What the exercise asks
Whenever a line in the data below includes the string "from", copy it out.
[Opening Source data section]
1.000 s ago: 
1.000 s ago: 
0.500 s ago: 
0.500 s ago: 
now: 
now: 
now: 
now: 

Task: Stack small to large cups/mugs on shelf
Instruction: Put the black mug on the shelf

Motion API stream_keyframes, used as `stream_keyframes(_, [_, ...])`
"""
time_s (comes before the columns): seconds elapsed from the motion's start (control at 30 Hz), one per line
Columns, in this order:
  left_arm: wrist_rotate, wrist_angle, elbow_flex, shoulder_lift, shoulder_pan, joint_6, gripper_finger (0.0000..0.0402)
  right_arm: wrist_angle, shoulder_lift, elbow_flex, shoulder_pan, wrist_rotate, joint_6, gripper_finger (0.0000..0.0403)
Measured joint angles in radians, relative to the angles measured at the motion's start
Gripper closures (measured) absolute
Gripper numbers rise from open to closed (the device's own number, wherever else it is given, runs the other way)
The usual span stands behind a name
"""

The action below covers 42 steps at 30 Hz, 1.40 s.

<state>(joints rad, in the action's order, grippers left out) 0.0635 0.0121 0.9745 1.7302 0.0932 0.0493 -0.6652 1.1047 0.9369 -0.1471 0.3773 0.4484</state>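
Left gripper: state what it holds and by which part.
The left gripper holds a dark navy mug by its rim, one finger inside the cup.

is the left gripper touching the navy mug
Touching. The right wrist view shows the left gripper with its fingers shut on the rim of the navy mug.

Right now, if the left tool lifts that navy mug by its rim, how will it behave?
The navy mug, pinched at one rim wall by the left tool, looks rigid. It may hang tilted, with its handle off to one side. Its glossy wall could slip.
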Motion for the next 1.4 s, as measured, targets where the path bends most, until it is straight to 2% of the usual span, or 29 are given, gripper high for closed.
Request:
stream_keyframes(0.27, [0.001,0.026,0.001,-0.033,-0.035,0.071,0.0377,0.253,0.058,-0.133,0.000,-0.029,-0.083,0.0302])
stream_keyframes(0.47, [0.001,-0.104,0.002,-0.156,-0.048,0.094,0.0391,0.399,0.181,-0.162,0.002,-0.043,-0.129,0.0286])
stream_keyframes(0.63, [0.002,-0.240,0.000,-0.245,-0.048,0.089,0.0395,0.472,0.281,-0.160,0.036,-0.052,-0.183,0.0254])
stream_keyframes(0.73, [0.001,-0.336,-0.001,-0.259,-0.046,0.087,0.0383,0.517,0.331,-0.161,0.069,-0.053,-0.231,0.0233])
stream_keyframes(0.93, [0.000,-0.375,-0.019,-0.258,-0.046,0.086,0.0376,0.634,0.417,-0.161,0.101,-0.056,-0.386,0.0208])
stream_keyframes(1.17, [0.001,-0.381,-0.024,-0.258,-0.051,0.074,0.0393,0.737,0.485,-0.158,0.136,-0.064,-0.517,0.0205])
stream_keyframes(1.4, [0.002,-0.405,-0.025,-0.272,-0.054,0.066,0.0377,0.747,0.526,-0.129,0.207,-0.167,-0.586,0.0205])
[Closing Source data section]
Response to the exercise
time_s (comes before the columns): seconds elapsed from the motion's start (control at 30 Hz), one per line
Gripper numbers rise from open to closed (the device's own number, wherever else it is given, runs the other way)

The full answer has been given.